### Work order
Where does the word "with" occur in the data below? Copy each line that holds it.
*** Source material ***
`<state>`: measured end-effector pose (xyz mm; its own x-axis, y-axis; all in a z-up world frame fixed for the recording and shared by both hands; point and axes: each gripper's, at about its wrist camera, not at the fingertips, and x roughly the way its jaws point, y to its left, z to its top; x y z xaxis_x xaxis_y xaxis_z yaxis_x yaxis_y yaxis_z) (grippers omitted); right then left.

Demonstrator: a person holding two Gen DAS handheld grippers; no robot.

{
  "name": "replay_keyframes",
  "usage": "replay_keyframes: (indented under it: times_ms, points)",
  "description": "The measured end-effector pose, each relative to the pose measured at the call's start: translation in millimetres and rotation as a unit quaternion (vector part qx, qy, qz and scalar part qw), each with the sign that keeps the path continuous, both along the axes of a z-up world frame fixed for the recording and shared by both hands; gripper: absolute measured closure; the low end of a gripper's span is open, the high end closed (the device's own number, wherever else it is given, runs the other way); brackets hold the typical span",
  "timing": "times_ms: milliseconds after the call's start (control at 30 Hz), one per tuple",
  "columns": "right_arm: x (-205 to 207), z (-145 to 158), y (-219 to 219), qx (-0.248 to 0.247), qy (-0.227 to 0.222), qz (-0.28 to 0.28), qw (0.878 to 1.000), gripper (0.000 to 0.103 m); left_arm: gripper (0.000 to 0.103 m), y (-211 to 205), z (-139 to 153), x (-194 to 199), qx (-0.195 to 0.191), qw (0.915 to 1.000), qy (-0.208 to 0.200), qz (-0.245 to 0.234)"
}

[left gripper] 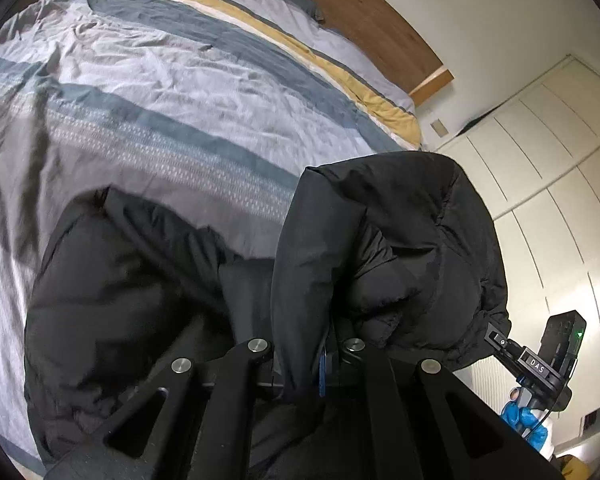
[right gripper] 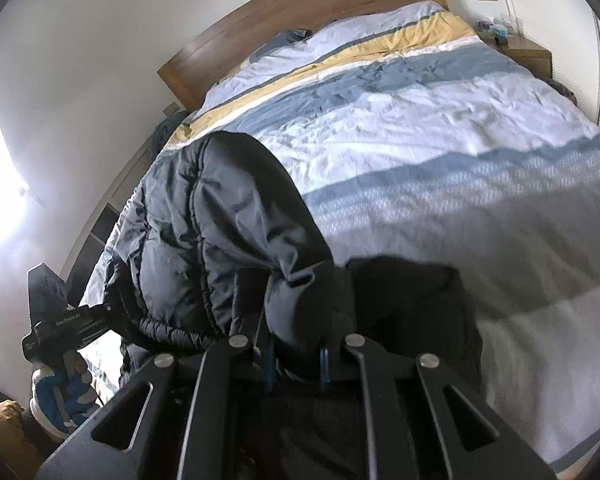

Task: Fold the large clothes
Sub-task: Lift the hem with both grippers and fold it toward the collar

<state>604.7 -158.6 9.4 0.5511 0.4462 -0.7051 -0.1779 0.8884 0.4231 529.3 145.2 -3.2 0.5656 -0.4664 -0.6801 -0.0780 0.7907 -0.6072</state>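
Above the bed (left gripper: 148, 92) | left gripper (left gripper: 320, 360) — clamped on black puffer jacket (left gripper: 400, 240) | right gripper (right gripper: 296, 360) — clamped likewise (jacket bunched)

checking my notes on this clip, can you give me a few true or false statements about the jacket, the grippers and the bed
1. Both grippers are clamped on a black puffer jacket. True: the left gripper and right gripper each pinch its fabric.
2. The jacket lies flat and folded on the bed. False: it hangs bunched from the grippers above the duvet.
3. The duvet is plain white. False: it has blue, grey and yellow stripes.
4. The headboard is wooden. True.
5. The hand on the other gripper is bare. False: the gloved hand wears blue and white.
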Motion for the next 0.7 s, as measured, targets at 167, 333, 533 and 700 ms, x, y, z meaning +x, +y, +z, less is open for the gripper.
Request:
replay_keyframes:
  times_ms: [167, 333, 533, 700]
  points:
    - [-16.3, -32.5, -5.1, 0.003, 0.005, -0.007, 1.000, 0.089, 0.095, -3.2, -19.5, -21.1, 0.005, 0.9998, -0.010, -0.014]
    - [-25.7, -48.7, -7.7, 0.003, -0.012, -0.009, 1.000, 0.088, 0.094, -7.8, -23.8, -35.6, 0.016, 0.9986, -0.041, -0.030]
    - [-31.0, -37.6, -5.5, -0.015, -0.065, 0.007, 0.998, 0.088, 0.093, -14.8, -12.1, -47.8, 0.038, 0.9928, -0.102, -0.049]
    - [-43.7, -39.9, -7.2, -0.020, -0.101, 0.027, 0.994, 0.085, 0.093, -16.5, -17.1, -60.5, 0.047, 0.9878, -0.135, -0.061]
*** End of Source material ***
### Expected output
  "description": "The measured end-effector pose, each relative to the pose measured at the call's start: translation in millimetres and rotation as a unit quaternion (vector part qx, qy, qz and scalar part qw), each with the sign that keeps the path continuous, both along the axes of a z-up world frame fixed for the recording and shared by both hands; gripper: absolute measured closure; the low end of a gripper's span is open, the high end closed (the device's own number, wherever else it is given, runs the other way); brackets hold the typical span",
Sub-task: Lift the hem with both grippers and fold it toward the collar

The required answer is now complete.